Prompt - Every line below that holds the string "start" must be copied.
:: Supplied material
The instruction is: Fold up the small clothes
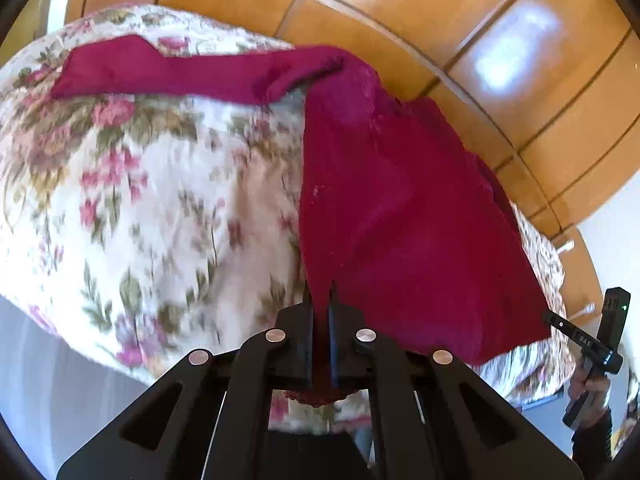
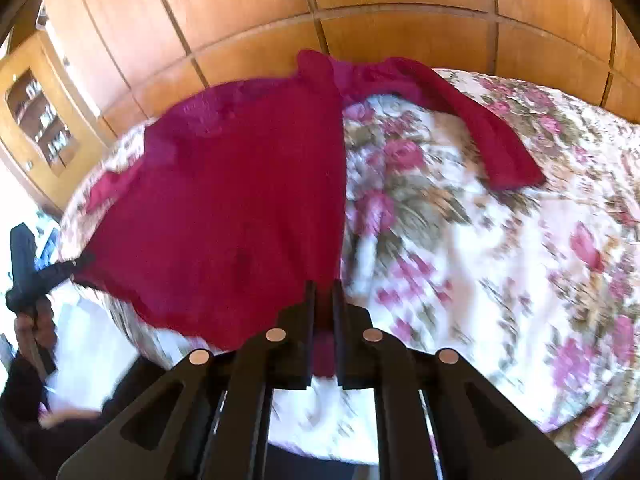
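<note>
A magenta long-sleeved garment [image 1: 400, 200] lies spread on a floral bedspread [image 1: 140, 200]. My left gripper [image 1: 320, 300] is shut on its near hem corner; one sleeve [image 1: 160, 72] stretches away to the left. In the right wrist view the same garment [image 2: 240, 220] fills the left half, and my right gripper [image 2: 324, 292] is shut on its other near hem corner. A sleeve [image 2: 492, 132] lies out to the right on the bedspread [image 2: 480, 260]. Each gripper shows in the other's view, the right one [image 1: 560, 322] and the left one [image 2: 76, 264], both pinching the hem.
A wooden panelled wardrobe [image 1: 440, 20] stands behind the bed. A glass-fronted wooden cabinet [image 2: 40, 120] stands at the left in the right wrist view. The bed's near edge runs just below both grippers.
</note>
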### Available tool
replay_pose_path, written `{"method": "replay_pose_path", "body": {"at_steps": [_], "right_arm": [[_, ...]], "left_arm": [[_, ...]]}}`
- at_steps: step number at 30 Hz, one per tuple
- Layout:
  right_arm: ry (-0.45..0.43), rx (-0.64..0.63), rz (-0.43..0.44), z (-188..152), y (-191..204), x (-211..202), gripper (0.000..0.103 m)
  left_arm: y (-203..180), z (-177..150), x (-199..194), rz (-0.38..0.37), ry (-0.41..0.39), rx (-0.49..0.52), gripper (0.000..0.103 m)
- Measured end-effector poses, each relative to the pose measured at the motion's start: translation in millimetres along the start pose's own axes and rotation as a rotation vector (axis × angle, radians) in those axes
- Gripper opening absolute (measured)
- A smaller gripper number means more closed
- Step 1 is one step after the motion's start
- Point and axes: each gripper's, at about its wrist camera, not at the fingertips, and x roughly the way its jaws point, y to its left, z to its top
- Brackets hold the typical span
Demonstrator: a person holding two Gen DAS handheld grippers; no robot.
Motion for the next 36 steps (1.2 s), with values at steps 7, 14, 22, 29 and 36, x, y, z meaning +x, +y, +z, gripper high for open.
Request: {"method": "replay_pose_path", "body": {"at_steps": [7, 14, 22, 29, 36], "right_arm": [[0.111, 0.023, -0.066, -18.4, -13.0, 21.4, 0.003], [-0.067, -0.033, -0.110, 45.1, 17.8, 11.5, 0.056], [-0.042, -0.197, 0.084, 87.7, 125.8, 83.2, 0.069], [0.055, -0.333, 0.198, 91.2, 203.1, 144.7, 0.073], [0.115, -0.347, 0.274, 85.7, 232.3, 169.1, 0.074]], "left_arm": [[31.7, -7.0, -2.9, 0.037, -0.009, -0.126, 0.032], [102.1, 43.9, -41.0, 0.240, -0.203, -0.302, 0.047], [195.7, 111.1, -49.4, 0.414, -0.265, -0.476, 0.051], [235.1, 174.5, -19.6, 0.493, -0.239, -0.466, 0.051], [229.8, 216.5, -9.3, 0.498, -0.241, -0.334, 0.002]]}}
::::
The answer -
- Measured end-effector poses, each relative to the pose measured at the motion's start: translation in millimetres along the start pose's own axes and rotation as a rotation vector (axis × angle, radians) in those axes
- Step 1 is one step after the motion's start

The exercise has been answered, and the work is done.